### ASSIGNMENT
Take from the material every line that contains the word "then".

*** Begin section ***

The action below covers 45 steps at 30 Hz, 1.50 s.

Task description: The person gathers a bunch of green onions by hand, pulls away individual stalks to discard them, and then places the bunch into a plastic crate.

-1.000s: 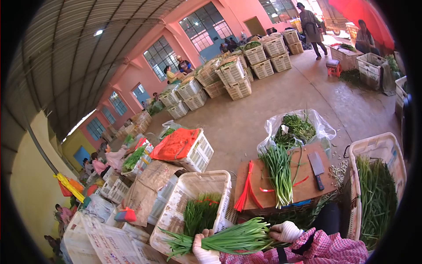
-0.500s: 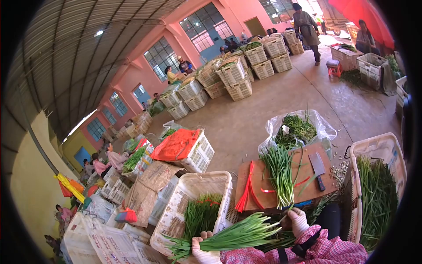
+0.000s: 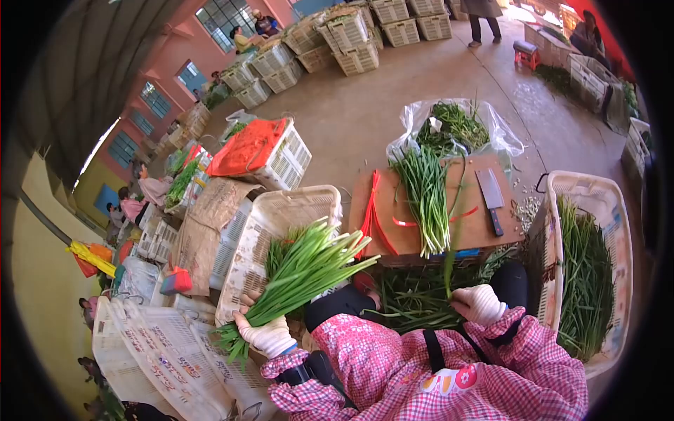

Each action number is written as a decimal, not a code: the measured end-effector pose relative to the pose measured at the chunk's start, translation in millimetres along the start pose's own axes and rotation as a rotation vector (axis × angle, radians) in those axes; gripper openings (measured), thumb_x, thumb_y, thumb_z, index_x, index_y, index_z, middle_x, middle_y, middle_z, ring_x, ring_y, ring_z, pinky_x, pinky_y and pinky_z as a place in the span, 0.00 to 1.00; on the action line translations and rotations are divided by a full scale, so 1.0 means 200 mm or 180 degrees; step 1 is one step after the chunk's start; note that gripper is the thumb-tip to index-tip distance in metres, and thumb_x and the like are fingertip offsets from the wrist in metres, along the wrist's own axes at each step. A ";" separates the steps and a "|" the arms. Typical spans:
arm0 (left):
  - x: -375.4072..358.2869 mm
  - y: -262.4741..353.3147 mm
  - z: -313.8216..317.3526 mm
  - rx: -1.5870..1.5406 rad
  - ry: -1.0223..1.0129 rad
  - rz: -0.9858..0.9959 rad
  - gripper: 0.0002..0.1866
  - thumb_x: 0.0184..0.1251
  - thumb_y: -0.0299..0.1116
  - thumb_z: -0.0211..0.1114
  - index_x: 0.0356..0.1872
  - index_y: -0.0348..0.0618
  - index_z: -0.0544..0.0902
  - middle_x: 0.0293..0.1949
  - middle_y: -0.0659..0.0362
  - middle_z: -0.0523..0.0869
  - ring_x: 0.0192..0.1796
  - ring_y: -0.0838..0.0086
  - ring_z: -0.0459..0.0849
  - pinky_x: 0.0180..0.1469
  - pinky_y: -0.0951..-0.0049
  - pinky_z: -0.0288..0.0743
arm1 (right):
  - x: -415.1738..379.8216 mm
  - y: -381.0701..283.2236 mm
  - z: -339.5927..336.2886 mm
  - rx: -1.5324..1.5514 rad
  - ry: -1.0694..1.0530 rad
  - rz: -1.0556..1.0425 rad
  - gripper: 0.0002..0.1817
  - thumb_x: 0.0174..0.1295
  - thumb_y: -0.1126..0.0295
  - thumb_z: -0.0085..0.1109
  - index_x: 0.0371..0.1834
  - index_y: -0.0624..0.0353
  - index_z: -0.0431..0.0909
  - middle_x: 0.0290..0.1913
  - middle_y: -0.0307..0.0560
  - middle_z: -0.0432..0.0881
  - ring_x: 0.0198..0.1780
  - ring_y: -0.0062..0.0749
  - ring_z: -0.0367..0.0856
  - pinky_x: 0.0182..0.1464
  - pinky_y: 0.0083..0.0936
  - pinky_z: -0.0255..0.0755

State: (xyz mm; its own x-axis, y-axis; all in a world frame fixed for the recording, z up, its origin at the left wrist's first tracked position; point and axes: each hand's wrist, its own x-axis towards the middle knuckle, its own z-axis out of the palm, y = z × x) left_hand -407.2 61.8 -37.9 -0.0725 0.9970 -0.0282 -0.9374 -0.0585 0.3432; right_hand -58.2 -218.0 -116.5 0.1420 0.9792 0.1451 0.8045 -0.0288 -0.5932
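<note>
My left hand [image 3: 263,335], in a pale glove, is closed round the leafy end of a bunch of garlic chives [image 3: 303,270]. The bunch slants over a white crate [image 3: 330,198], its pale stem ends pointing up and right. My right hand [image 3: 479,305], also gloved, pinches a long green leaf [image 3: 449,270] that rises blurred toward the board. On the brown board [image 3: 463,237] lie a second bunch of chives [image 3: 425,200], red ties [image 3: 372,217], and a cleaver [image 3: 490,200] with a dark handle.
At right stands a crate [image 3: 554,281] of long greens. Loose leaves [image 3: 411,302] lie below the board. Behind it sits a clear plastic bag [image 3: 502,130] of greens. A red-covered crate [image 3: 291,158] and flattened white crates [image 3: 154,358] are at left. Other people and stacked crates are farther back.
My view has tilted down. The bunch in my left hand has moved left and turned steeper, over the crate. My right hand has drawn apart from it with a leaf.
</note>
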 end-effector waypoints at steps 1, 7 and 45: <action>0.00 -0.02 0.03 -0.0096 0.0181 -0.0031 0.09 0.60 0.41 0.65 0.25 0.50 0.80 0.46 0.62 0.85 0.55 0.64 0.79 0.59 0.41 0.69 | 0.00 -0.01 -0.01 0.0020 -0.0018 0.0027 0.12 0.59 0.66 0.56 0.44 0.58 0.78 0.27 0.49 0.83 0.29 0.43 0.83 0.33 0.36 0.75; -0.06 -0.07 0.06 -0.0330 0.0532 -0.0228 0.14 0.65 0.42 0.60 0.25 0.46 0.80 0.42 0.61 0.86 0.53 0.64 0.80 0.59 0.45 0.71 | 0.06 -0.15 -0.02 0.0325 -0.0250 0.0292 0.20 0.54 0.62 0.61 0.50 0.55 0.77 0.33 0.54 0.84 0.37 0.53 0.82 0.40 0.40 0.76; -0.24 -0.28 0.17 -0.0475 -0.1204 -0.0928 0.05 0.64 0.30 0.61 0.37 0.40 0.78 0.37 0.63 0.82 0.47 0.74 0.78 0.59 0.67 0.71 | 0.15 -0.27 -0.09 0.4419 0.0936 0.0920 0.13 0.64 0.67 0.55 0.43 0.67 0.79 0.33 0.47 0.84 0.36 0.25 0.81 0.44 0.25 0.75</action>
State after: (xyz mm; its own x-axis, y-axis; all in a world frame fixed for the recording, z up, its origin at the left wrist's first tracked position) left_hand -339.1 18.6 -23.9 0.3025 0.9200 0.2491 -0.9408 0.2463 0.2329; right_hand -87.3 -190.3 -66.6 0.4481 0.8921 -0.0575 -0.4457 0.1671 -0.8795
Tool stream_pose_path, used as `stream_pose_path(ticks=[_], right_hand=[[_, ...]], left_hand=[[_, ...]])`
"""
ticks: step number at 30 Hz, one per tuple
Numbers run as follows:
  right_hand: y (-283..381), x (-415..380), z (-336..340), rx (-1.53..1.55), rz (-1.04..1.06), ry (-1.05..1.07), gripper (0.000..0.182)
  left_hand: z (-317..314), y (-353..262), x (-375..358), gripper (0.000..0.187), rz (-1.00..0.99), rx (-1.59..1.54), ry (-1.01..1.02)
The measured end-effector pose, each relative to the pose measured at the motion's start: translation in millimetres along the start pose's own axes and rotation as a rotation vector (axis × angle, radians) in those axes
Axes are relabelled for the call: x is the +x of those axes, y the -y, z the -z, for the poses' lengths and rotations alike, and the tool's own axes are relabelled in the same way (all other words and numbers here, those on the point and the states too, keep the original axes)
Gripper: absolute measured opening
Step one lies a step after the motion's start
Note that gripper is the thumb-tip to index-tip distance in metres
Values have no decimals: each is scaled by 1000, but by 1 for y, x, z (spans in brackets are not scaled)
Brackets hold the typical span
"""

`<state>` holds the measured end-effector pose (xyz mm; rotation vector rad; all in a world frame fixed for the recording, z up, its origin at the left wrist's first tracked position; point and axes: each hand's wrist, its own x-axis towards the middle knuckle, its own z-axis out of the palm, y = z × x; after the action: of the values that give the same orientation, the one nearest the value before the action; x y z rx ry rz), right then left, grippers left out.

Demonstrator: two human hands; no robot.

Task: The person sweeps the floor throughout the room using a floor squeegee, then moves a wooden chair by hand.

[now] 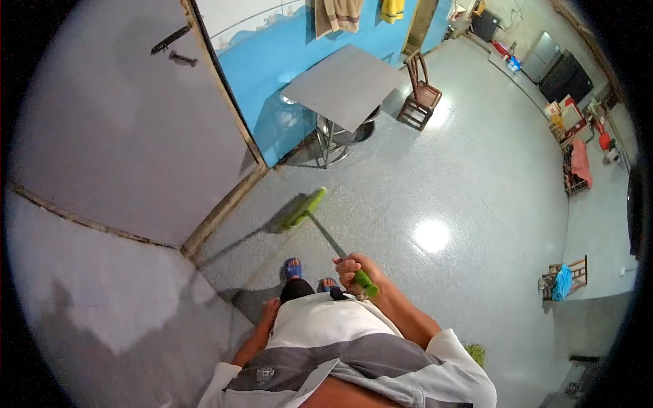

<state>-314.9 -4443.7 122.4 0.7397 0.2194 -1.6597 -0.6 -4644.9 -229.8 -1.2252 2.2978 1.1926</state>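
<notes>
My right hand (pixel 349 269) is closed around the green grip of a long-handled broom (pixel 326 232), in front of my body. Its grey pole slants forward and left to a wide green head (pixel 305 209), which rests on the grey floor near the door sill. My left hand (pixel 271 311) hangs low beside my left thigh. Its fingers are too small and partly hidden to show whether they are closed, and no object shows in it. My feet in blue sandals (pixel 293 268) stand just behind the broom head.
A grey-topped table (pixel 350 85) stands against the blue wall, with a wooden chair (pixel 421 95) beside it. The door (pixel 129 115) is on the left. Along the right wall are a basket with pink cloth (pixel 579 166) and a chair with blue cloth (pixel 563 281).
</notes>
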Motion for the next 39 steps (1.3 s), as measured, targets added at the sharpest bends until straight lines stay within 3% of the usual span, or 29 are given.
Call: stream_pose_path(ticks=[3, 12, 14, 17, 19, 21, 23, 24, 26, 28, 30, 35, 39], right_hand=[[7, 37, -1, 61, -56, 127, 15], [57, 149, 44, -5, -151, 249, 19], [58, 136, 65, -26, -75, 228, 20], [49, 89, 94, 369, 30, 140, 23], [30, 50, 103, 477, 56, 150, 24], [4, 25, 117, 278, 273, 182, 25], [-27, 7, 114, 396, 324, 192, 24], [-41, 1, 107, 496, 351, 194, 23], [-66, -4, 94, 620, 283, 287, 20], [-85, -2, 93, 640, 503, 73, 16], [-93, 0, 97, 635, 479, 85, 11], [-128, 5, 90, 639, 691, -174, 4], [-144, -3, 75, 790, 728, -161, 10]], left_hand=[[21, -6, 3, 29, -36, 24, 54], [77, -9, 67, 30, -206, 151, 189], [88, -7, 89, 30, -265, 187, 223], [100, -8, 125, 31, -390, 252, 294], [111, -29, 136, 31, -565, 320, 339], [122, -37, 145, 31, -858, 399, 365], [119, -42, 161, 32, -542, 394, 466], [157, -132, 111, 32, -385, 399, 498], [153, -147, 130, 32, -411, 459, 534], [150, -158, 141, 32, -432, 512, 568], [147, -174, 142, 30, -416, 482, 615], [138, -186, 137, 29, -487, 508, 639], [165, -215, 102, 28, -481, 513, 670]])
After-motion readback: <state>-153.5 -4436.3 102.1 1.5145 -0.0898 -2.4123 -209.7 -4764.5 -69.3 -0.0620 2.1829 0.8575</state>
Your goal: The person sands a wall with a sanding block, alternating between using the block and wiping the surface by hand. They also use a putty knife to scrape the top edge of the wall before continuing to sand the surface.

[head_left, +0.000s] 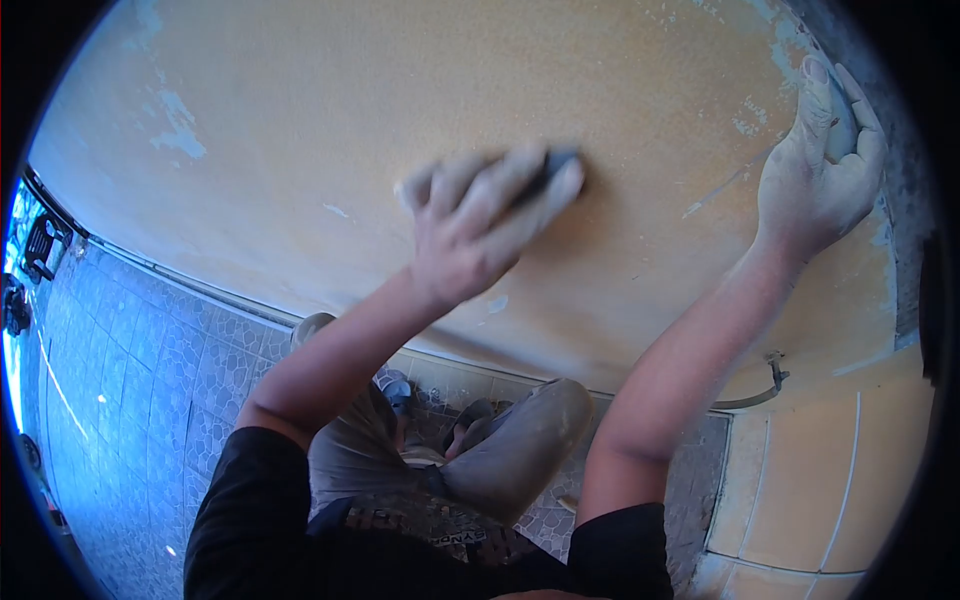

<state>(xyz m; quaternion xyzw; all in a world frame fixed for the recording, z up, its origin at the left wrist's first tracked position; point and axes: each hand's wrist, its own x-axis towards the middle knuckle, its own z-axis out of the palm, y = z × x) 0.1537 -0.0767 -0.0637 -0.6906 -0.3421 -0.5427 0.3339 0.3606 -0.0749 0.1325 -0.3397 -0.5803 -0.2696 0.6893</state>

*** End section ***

### RESPONSE BOX
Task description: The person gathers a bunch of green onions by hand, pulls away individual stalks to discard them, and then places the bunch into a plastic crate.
`<state>` holds the measured end-effector pose (xyz mm; rotation vector rad; all in a world frame fixed for the recording, z up, its origin at the left wrist's first tracked position; point and axes: each hand's wrist, its own x-axis towards the middle knuckle, its own z-axis out of the palm, y = z × x; after the action: of the values that give the same orientation, the one nearest the value before the action; x y z rx ry rz), right then left, grippers left out.
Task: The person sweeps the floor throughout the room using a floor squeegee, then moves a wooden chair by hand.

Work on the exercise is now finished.